In rigorously defining the antiderivative as an operator from a function to a class of functions (hence the infamous +C), and then using a representative from the ensuing antiderivative aka integral to calculate area, the question arises as to which representative from the class should be used to calculate area. This is clear how it works in practice, for individual functions. But in a general definition, I am not so sure. I am looking for some clearer theoretical characterization than the typical "apply these rules and then take C=0". For example, if we were only dealing with polynomials, I could say that one takes the representative that passes through the origin. But this does not work for, say, all trigonometric functions.
• Aug 20th 2011, 11:29 PM
FernandoRevilla
Re: Which representative of the antiderivative class is used for the area?
If I have understood you correctly and for $J\subset \mathbb{R}$ interval such that $x_0\in J$ we can define the map $\mathcal{I}:\mathcal{C}(J)\to \mathcal{C}^1(J)$ by means of $\mathcal{I}(f)=F$ where $F(x)=\int_{x_0}^xf(t)dt$ . So, $F'(x)=f(x)$ for all $x\in J$ and $F(x_0)=0$ , however for computing an area the constant is irrelevant, you only need one antiderivative.
• Aug 21st 2011, 02:49 AM
Re: Which representative of the antiderivative class is used for the area?
The problem lies in the fact that the map I: C(J) --> $C^{1}(J$) is a one-many map, and so is not unique. To be unique one would need something like I:C(J) $\rightarrow P(C^{1}(J))$ [whereby P is the power set]. Hence the = sign is not really well-defined here. So this does not clarify why there is one favoured member of the class of maps to be chosen here. Yes, I know the textbook rule that in practical computation one follows the integration rules and then sets the constant = 0, but this is a rule, not a theoretical justification. To take a specific example, the antiderivative map sends $3x^{2}$ to { ${y: \exists r \epsilon \Re , y = x^{3}+r}$}. Any representative from this set would fulfill the definition you have given. Let I(f: f(x) = $3x^{2}$) = F, whereby F(x) = $x^{3}+1$. Then F(x) is one of the possible integrals of f(t), and of course no matter which representative function I choose for F, $f(x_{0})$ = 0. Therefore I still do not see why one can justify, using these definitions, selecting a certain representative.
• Aug 21st 2011, 11:02 PM
FernandoRevilla
Re: Which representative of the antiderivative class is used for the area?
Quote:

Originally Posted by nomadreid
So this does not clarify why there is one favoured member of the class of maps to be chosen here.
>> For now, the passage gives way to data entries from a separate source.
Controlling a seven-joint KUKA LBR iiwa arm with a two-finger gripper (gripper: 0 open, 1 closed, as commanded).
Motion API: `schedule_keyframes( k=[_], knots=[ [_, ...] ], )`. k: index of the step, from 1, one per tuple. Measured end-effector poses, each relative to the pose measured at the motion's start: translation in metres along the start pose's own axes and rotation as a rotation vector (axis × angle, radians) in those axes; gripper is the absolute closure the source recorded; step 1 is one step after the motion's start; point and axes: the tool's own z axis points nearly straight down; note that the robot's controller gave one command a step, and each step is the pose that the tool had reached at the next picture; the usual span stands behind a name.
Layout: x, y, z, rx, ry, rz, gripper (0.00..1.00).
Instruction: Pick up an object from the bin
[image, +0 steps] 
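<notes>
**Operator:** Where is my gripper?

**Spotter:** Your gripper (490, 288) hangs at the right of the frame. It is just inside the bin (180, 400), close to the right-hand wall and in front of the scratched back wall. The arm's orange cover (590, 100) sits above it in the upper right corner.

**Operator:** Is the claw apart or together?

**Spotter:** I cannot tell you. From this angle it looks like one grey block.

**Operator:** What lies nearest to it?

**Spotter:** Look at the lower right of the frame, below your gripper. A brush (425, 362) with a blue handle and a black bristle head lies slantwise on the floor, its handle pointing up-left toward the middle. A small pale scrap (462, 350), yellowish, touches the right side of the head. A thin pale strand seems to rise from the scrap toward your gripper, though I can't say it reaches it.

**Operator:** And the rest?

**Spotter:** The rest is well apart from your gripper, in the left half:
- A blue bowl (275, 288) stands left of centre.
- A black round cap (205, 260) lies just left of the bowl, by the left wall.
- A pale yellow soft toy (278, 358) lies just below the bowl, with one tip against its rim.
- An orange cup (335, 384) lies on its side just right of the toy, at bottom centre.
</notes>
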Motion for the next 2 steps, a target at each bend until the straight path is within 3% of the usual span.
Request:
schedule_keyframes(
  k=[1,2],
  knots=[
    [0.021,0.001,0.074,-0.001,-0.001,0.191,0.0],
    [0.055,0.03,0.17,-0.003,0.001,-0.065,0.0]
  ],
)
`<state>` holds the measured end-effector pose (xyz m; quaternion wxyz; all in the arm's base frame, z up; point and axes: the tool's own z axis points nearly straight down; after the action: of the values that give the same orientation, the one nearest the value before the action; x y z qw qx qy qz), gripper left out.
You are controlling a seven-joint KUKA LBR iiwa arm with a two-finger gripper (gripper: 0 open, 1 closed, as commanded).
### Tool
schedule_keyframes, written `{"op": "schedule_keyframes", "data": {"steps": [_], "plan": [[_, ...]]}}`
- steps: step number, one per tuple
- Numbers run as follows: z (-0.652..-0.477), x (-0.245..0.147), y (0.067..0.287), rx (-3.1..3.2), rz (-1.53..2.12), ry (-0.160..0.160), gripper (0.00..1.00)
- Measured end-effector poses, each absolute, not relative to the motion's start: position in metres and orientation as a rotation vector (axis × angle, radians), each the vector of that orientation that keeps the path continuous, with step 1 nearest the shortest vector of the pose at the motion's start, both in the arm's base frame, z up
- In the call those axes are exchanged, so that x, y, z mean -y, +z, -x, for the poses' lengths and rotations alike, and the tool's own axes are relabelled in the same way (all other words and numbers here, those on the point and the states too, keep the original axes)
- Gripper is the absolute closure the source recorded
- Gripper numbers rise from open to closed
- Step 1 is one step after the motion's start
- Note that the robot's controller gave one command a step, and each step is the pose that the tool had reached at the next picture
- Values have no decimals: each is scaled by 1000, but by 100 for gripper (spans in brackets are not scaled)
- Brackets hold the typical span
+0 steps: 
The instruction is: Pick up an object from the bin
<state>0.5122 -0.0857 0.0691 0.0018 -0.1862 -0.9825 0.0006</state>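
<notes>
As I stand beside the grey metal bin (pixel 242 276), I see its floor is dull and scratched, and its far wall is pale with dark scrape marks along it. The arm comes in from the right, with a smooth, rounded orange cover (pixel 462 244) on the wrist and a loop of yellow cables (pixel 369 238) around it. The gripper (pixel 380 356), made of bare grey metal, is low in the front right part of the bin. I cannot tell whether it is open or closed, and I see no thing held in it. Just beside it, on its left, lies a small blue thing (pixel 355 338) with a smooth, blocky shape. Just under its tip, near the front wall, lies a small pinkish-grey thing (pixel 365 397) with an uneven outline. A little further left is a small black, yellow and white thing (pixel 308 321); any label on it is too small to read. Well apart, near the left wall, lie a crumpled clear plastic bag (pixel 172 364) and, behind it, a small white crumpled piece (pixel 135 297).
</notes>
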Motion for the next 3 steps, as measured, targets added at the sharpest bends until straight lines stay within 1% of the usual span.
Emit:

What do you mean by favored member?. For example if $f$ is continuous on $[a,b]$ (connected set) and $F,G$ are antiderivatives of $f$ then, $G=F+C$ with $C$ constant.

So, $\int_a^bf(x)dx=F(b)-F(a)=G(b)-G(a)$ . Why $F$ or $G$ should be favored? . Another thing is if we have to impose (for several reasons) an additional condition. For example, the function $F(x)=\int_{a}^xf(t)dt$ (that is, $F(a)=0$) is naturally favored in the sense that if $f\geq 0$ on $[a,b]$ then $F(x)$ represents for all $x\in [a,b]$ exactly the area below $f$, over $y=0$ and from $a$ to $x$ .
• Aug 22nd 2011, 12:32 AM
Prove It
Re: Which representative of the antiderivative class is used for the area?
It all comes down to how you define the definite integral. Say you wanted to evaluate the area between a curve $\displaystyle f(x)$ and the x-axis between two values of x, call them $\displaystyle a$ and $\displaystyle b$. You could divide this $\displaystyle x$ interval into $\displaystyle n$ subintervals, so that $\displaystyle a = x_0 < x_1 < x_2 < \dots < x_n = b$. You can also note the midpoint of each subinterval $\displaystyle m_i$, then you have $\displaystyle a = x_0 < m_1 < x_1 < m_2 < x_2 < \dots < m_n < x_n = b$.

If you draw rectangles of length $\displaystyle x_i - x_{i - 1}$ and width $\displaystyle f(m_i)$, then the sum of the areas of each of these rectangles approximates the area bounded by the curve, the x-axis and the two values of x. So we have

$\displaystyle A \approx \sum_{i = 1}^n{\left(x_i - x_{i - 1}\right)f(m_i)}$, and as long as we increase the number of subdivisions so that $\displaystyle n \to \infty$ and the size of each subinterval gets smaller, then this converges upon the true area. So

$\displaystyle A = \lim_{n \to \infty}\sum_{i = 1}^n{\left(x_i - x_{i - 1}\right)f(m_i)}$.

Now, if we look at the Mean Value Theorem, we have

$\displaystyle f'(c) = \frac{f(b) - f(a)}{b - a}$ for some $\displaystyle c \in (a, b)$. Rearranging this gives $\displaystyle (b - a)f'(c) = f(b) - f(a)$.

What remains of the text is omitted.